Read references/source-grounding.md before documenting parameters more narrowly than the notebook does.
Conversion Path Selection
- Use
convert2gene_symbol(...) as the default for notebook conversion work.
It is the safest path when you need explicit species, ensembl_release, manual merge logic, or per-ID validation.
- Use
convert2symbol(adata) for human or mouse Ensembl-style adata.var_names when direct in-place conversion is acceptable.
- Use
convert2symbol(adata, scopes='ensembl.gene') for zebrafish or other non-human prefixes if you still want the in-place helper.
- Do not trust the notebook's generic
scopes explanation alone.
In current source, convert2gene_symbol keeps scopes only for compatibility, while convert2symbol still branches on scopes and prefix heuristics.
Minimal Execution Patterns
For an explicit mapping table and controlled merge:
import dynamo as dyn
adata = dyn.sample_data.hematopoiesis_raw()
adata.var["ensembl_id"] = adata.var_names
adata.var["query"] = adata.var_names.str.split(".").str[0]
mapping = dyn.preprocessing.convert2gene_symbol(
adata.var["query"].tolist(),
species="human",
)
adata.var = (
adata.var
.merge(mapping, left_on="query", right_index=True, how="left")
.set_index(adata.var.index)
)
mapped = adata.var["symbol"].notna()
adata = adata[:, mapped].copy()
adata.var_names = adata.var["symbol"].astype(str)
For in-place conversion on supported prefixes:
import dynamo as dyn
adata = dyn.sample_data.hematopoiesis_raw()
adata.var["ensembl_id"] = adata.var_names
dyn.preprocessing.convert2symbol(adata, subset=True)
For zebrafish IDs with version suffixes:
import dynamo as dyn
result = dyn.preprocessing.convert2gene_symbol(
["ENSDARG00000035558.1"],
ensembl_release=77,
)
dyn.preprocessing.convert2symbol(adata, scopes="ensembl.gene")
Optional Preprocess Integration
- Perform gene-ID conversion before preprocessing unless the user explicitly wants to preserve notebook timing.
- If the user proceeds into preprocessing, default to
recipe='monocle' unless they ask for a different branch.
- If the user requests Pearson residuals but still cares about downstream velocity-safe layers, prefer
monocle_pearson_residuals.
Read references/preprocess-handoff.md before choosing a non-default recipe.
Validation
After conversion, check these items:
adata.var["query"] stores the version-stripped identifier actually used for lookup.
adata.var["symbol"] exists and the mapping rate is acceptable for the dataset.
- The original ID remains preserved, for example in
adata.var["ensembl_id"].
adata.var_names contains symbols only after duplicate and null handling is explicit.
- Representative conversions still match live source behavior:
ENSG00000141510 -> TP53 and ENSDARG00000035558(.1) -> gps2 with ensembl_release=77.
- If preprocessing follows,
Preprocessor.preprocess_adata(..., recipe=...) should run only after symbol assignment is settled.
Constraints
- Do not describe conversion as MyGene-backed just because older prose or notebook wording suggests that pattern; current source uses vendored
pyensembl.
- Do not assume
convert2symbol(adata) auto-detects every species.

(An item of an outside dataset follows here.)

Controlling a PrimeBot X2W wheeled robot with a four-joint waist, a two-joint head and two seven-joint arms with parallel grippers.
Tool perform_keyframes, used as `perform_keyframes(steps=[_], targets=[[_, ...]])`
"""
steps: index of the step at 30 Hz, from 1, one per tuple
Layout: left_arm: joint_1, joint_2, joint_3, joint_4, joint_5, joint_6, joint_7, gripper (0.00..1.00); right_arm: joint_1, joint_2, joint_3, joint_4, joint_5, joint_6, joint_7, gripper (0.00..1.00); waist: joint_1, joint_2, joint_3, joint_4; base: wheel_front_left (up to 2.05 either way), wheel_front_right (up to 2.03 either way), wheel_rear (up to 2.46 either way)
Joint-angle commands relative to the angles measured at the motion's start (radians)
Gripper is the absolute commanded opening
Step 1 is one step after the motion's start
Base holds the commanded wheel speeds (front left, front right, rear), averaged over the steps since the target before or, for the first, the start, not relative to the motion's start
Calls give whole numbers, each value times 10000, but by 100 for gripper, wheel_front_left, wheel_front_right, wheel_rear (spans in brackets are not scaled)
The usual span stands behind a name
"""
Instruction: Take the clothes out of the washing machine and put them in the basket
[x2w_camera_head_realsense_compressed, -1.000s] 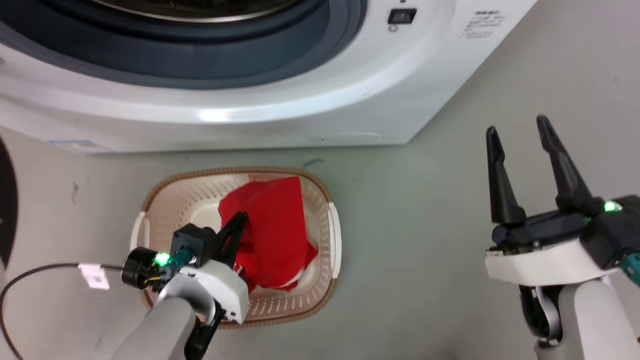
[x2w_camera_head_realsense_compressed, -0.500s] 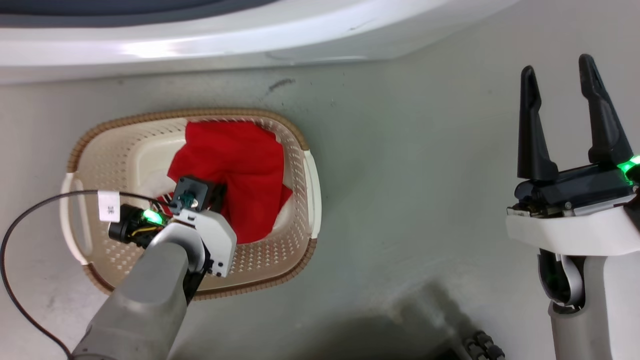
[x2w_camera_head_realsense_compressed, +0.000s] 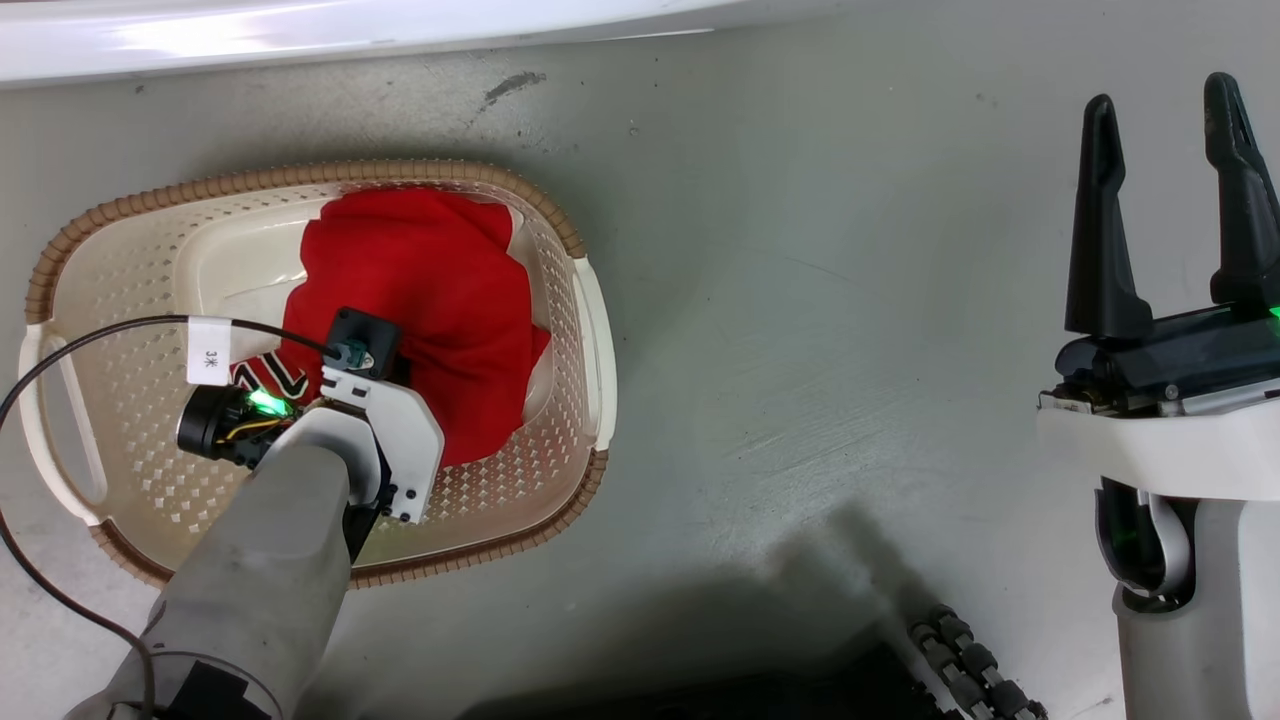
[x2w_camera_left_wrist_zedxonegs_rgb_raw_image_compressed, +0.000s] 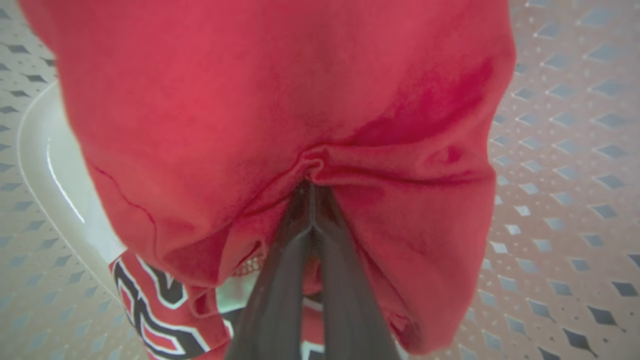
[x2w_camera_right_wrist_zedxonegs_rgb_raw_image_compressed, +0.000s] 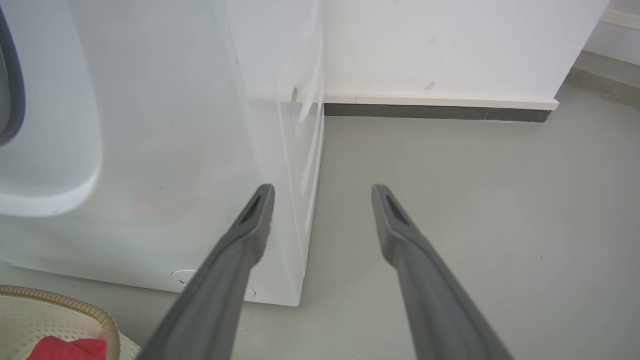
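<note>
Our left gripper (x2w_camera_left_wrist_zedxonegs_rgb_raw_image_compressed: 311, 194) was pressed together on a fold of the clothes (x2w_camera_head_realsense_compressed: 430, 290), the crease bunching right at its tips. The red bundle sat inside the basket (x2w_camera_head_realsense_compressed: 300, 178), toward its right half, and a jersey (x2w_camera_head_realsense_compressed: 262, 378) with black and white lettering peeked out beneath it on the left. We judged the step in hand to be the release, and it looked nearly ready: the cloth was within the rim on every side, though its far edge ran close up the far wall. We could not tell whether the bundle's weight already rested on the bottom, so the sound course was to sink a little lower before letting go, so that nothing could flop over that far rim. Then we should spread the fingers wide and draw the arm straight up and back. The fold was wedged deep between them, and a sideways pull might have dragged the cloth out again. The black cable (x2w_camera_head_realsense_compressed: 90, 335) looping over the basket's left side needed watching as the arm rose. Our right gripper (x2w_camera_head_realsense_compressed: 1162, 95) was spread and empty above the floor (x2w_camera_head_realsense_compressed: 850, 300), well clear to the right, beside the corner of the washing machine (x2w_camera_right_wrist_zedxonegs_rgb_raw_image_compressed: 150, 150). We could not tell whether anything remained in the drum.
</note>
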Motion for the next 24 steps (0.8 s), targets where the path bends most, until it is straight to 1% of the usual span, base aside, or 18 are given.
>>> perform_keyframes(steps=[1, 2, 3, 4, 9, 17, 20, 24], targets=[[-88, -5, 20, 43, -62, -4, 41, 0, -125, 13, -8, -14, 1, -7, -23, 100, -2, 0, -22, 2, 0, 0, 0], [-53, -31, 25, 67, -77, -17, 58, 2, -134, 13, -23, 12, 27, -7, -23, 100, -2, 0, -62, 12, 0, 0, 0], [-16, -54, 14, 86, -100, -21, 37, 38, -141, 13, -25, 41, 54, -7, -23, 100, -2, 0, -116, 27, 0, 0, 0], [16, -73, -5, 95, -97, -16, -47, 100, -142, 13, -15, 65, 80, -7, -23, 100, -2, 0, -174, 40, 0, 0, 0], [260, -287, -183, 130, -45, -62, -254, 100, -63, 12, 18, 215, 85, -7, -23, 100, -2, 0, -721, 183, 0, 0, 0], [867, -596, -317, 161, -95, 8, -812, 100, 525, 10, 121, 573, -7, -7, -23, 100, -2, 0, -2197, 516, 0, 0, 0], [1097, -716, -199, 85, -249, 18, -965, 100, 774, 10, 91, 692, -63, -7, -23, 100, -2, 0, -2751, 670, 0, 0, 0], [1413, -738, 105, -372, -480, 175, -1050, 100, 1114, 10, 80, 843, -116, -7, -23, 100, -2, 0, -3462, 830, 0, 0, 0]])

In current source it auto-classifies some human / mouse gene or transcript prefixes, but zebrafish without explicit scopes raises.

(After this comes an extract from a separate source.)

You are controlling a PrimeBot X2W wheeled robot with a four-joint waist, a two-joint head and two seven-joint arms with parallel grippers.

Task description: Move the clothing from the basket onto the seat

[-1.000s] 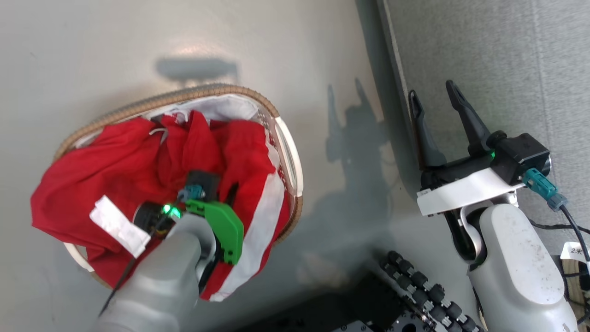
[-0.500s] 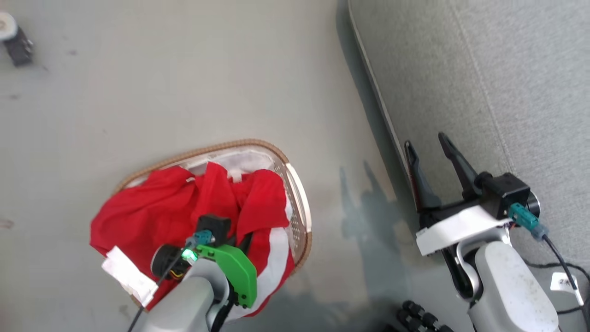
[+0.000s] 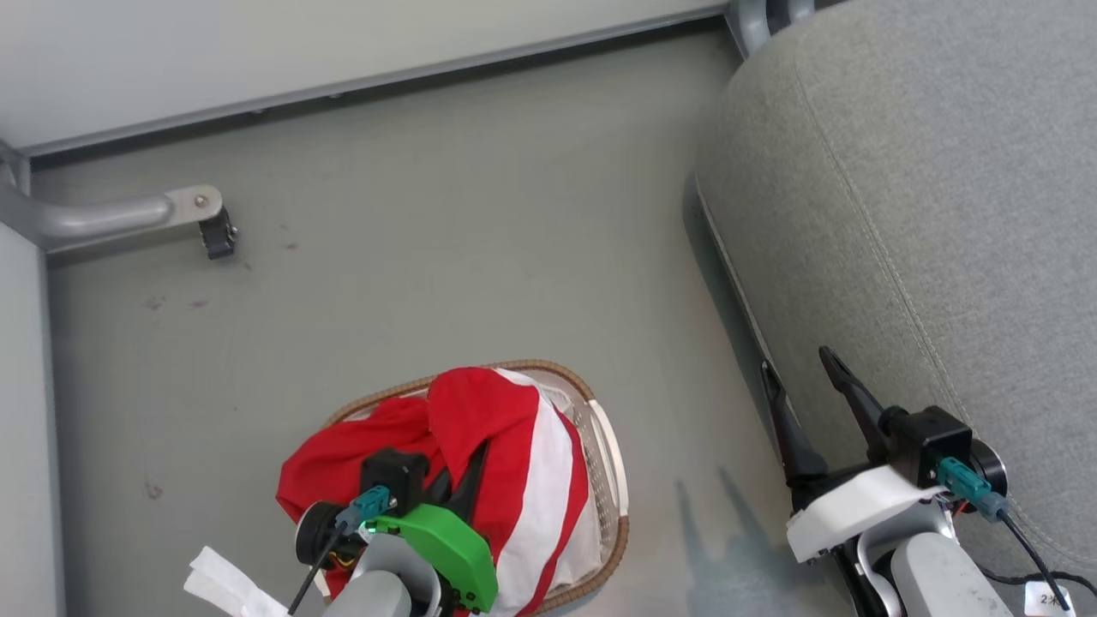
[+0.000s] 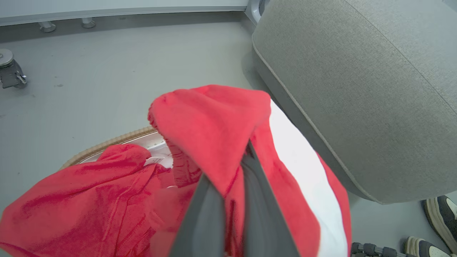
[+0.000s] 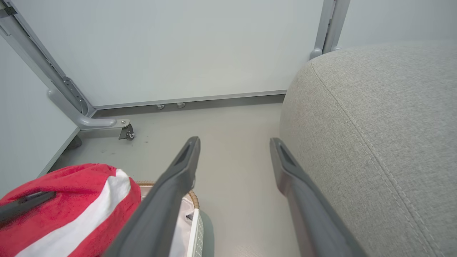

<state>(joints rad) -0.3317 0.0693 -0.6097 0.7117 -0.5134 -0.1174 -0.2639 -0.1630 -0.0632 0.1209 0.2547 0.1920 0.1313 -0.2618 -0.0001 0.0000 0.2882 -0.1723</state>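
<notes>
Grips a fold of the clothing (image 4: 210,117) in the left claw (image 4: 230,164), with the two fingers pressed together on the red cloth. Carries that fold draped as a hood over the fingertips, with its peak ahead of the claw and pointing along the fingers. Shows a broad white stripe (image 4: 296,153) running lengthwise down the claw's right side, so puts the garment's long axis in line with the fingers. Leaves the rest heaped below and left of the claw in the basket (image 4: 107,144), on the floor (image 3: 428,214). Places the seat (image 4: 357,89) ahead and to the right of the left claw, apart from the cloth. Holds the right claw (image 5: 234,141) spread wide with nothing between its fingers, just beside the seat's rounded edge, with the basket rim low to its left.
</notes>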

- Do not assume the docstring's
ensembl_release default is authoritative. Current code assigns 77 when the argument is omitted.
- The first conversion run may install
polars or download / index Ensembl data, so cold-start execution can be slower than the notebook suggests.
Resource Map
- Read
references/source-grounding.md for inspected signatures, live-source behavior, and branch coverage.
- Read
references/conversion-paths.md for human vs zebrafish decision rules and scopes handling.
- Read
references/preprocess-handoff.md for the downstream recipe branches.
- Read
references/source-notebook-map.md to see which notebook sections were preserved or intentionally dropped.
- Read
references/compatibility.md when notebook wording and current source behavior appear to disagree.